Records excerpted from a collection
___

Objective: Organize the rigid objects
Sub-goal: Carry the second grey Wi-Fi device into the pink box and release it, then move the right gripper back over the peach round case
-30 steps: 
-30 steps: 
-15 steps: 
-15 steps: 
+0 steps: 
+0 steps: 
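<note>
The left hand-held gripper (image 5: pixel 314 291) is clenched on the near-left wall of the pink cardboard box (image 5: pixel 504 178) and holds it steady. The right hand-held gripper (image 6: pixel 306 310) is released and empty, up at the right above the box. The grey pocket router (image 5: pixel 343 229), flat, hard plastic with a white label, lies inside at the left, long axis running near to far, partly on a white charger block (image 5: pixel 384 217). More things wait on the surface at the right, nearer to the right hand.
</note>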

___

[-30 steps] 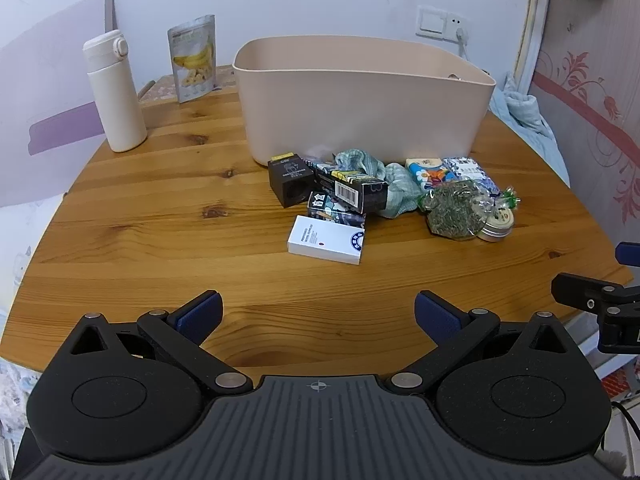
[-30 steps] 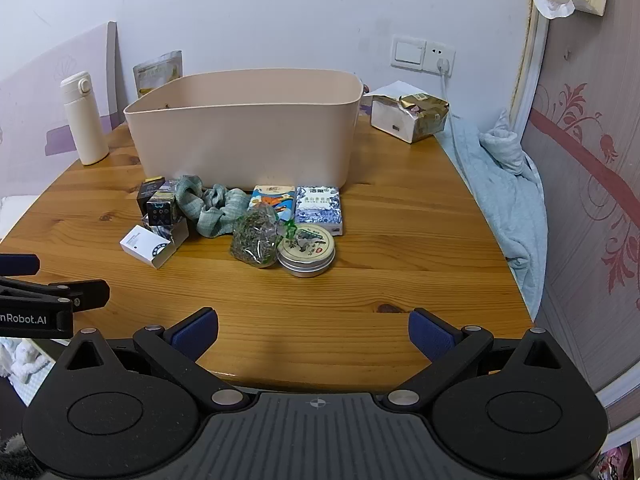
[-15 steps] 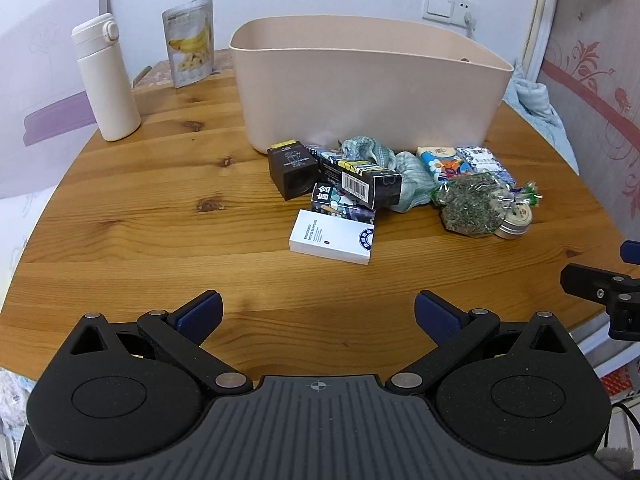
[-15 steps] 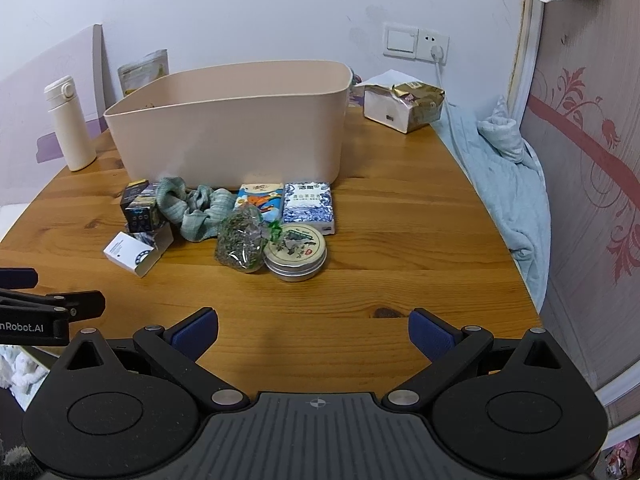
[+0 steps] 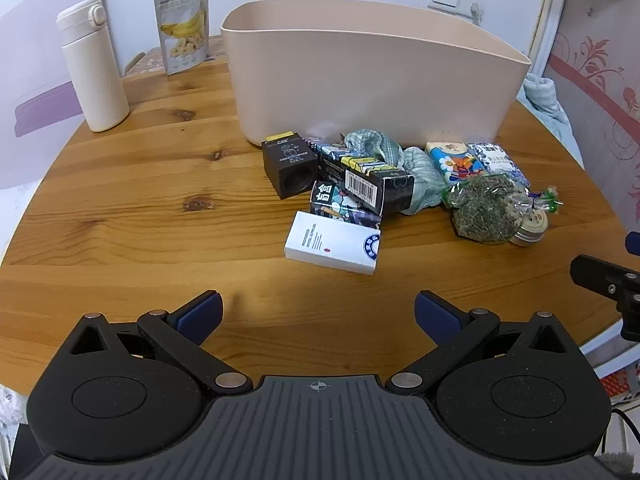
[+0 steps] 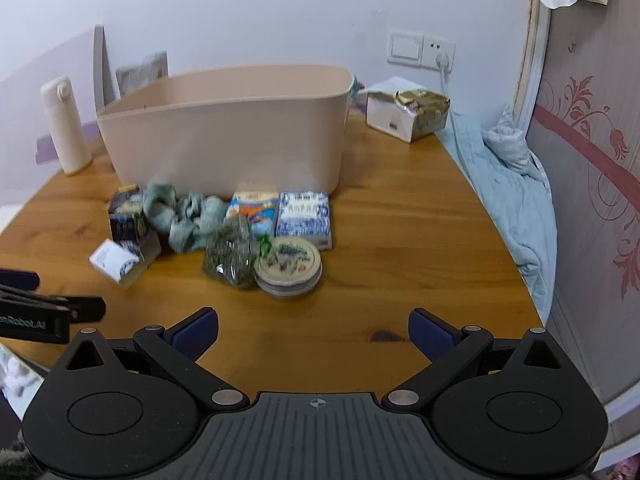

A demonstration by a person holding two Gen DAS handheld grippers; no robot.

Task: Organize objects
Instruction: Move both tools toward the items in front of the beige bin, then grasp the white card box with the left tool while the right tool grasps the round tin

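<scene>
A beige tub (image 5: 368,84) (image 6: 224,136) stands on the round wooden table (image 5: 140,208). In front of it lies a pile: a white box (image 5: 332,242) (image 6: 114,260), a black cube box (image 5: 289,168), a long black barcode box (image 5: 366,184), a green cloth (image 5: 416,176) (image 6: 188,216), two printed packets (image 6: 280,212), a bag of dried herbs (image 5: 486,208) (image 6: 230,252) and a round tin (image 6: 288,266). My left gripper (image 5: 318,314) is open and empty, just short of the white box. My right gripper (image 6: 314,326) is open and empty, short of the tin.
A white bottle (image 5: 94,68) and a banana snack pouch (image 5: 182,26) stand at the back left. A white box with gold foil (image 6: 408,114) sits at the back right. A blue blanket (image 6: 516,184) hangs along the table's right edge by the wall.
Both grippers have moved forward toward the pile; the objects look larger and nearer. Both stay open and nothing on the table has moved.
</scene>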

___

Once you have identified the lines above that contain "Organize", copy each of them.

## Output of the task
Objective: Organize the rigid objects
Task: Organize objects

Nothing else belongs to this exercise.